マンションで諸問題が勃発する本質的な理由

マンションに関する諸問題は多い。そして複雑だ。騒音、ゴミ出し、無許可民泊、管理費の滞納、積立金(数千万円から億単位)の持ち逃げと、些細な問題から致命的な経済的損失を負わせるものまで多義に渡る。いきなりの結論だが、このような諸問題が起こる本質的な理由は「共同住宅だから」である。

 

「共同」と表記するだけあって、複数の他人がマンションと言われる構造物を共同で使っている。要は、人が集まっているからというコトに尽きる。人の集まるところには必ず問題がもたらされる。それは、一人ひとりの考え方が同一にはならないことによる。育ってきた環境や受けてきた教育等によって形成される認識が同じになるはずがない。そもそも複数の人間が同じ境遇にさらされても、各個人の受け止め方や感じ方が少しずつ異なるため、やはり同じにはなり得ない。脳細胞の状態やその質が個人ごとに異なるのは当然の話だ。

 

農耕民族は農地を耕し、それを管理することで発展してきた。これは、耕す農地に棲家が固定されることに繋がる。それは、作物をつくる為に通年にわたって土地を管理しなくてはならないからだ。そうなると、川付近などのある程度インフラが整ったところに人が集まることになる。

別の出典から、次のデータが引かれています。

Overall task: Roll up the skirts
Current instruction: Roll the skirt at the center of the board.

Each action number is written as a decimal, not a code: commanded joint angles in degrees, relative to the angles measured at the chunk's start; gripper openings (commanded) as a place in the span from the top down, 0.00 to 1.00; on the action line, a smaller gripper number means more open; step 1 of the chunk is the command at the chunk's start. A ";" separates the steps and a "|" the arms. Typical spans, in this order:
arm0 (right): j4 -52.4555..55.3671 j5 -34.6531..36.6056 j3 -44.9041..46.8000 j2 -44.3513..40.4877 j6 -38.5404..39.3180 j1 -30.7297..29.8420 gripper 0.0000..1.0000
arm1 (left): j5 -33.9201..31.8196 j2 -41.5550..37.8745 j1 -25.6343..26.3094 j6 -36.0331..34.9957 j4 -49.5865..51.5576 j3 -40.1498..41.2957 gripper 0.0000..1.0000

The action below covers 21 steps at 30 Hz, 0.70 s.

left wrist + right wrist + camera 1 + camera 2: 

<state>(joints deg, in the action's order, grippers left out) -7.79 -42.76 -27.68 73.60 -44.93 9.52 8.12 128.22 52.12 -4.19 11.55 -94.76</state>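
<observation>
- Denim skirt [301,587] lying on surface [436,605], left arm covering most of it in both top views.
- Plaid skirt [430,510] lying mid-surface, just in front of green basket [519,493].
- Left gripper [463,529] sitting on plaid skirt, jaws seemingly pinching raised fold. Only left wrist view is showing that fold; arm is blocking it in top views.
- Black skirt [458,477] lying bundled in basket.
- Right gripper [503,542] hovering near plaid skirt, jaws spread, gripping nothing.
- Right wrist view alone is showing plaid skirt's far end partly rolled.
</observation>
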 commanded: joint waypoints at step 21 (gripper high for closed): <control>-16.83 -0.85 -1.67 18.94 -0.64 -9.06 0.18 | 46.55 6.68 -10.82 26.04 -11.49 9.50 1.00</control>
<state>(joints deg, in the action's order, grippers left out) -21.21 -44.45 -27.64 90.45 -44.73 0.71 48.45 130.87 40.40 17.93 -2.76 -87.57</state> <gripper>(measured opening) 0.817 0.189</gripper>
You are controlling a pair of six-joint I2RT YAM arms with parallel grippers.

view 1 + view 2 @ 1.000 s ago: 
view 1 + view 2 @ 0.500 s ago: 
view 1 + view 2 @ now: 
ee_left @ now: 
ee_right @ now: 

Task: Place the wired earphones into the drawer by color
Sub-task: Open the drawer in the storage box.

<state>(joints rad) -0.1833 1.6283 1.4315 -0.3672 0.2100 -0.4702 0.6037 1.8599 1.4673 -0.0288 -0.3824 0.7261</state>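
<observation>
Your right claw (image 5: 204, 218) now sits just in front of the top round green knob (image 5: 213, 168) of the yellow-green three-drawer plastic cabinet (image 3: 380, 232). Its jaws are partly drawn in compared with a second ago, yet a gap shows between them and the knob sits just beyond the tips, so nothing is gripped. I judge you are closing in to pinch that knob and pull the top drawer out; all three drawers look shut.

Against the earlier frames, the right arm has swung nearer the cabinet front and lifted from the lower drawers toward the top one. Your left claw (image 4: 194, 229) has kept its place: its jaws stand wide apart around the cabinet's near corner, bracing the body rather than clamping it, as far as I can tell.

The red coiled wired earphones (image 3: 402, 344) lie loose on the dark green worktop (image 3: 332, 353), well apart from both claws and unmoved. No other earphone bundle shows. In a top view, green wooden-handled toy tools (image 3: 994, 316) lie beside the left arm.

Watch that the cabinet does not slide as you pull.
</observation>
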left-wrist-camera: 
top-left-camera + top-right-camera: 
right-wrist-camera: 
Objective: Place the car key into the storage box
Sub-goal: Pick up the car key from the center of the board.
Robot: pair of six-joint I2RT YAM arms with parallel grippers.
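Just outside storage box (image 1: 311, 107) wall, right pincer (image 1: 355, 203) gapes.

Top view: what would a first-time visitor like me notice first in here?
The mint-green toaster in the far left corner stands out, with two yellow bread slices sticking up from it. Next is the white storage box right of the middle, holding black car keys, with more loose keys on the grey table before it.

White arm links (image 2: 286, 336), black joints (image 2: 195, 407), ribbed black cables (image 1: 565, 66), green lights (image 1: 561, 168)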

人が集まるとどうなるか。必然的に問題が起きることに発展して行く。同時に、組織化も進む為、身分階層のピラミッドも形成されるようになってくる。ここで必要となってくるのが、組織の秩序を守るためのルールである。現代人においては、法律というものがある。これを守らせることによって最大公約数的な平安がある程度は維持されるようになる。ルールを機能させる為には、ペナルティが必要だ。なぜなら、人は罰則によって規制しないとコントロールできない面を持った生き物だからだ。

 

マンションに住む人やこれから住もうと考えている人たちは、「諸問題は起こるものである」ということを大前提にしていかなくてはならない。日本人は性善説をベースに考える人が多く、他人の善意に期待・依存する傾向がある。これはこれで素晴らしいカルチャーではあるが、それでは都度発生する諸問題への対応は感情的になるばかりで平安を保つことができない。

韓非子の言葉を借りるならば、マンションの管理は人が欺かないことを期待するのではなく、欺くことができない体制を敷く方が結果的にうまくいくということだ。この方が、人の善意や親切に触れることができたときに幸せな気分になり、真の協力的な関係を築くことができるのではないだろうか。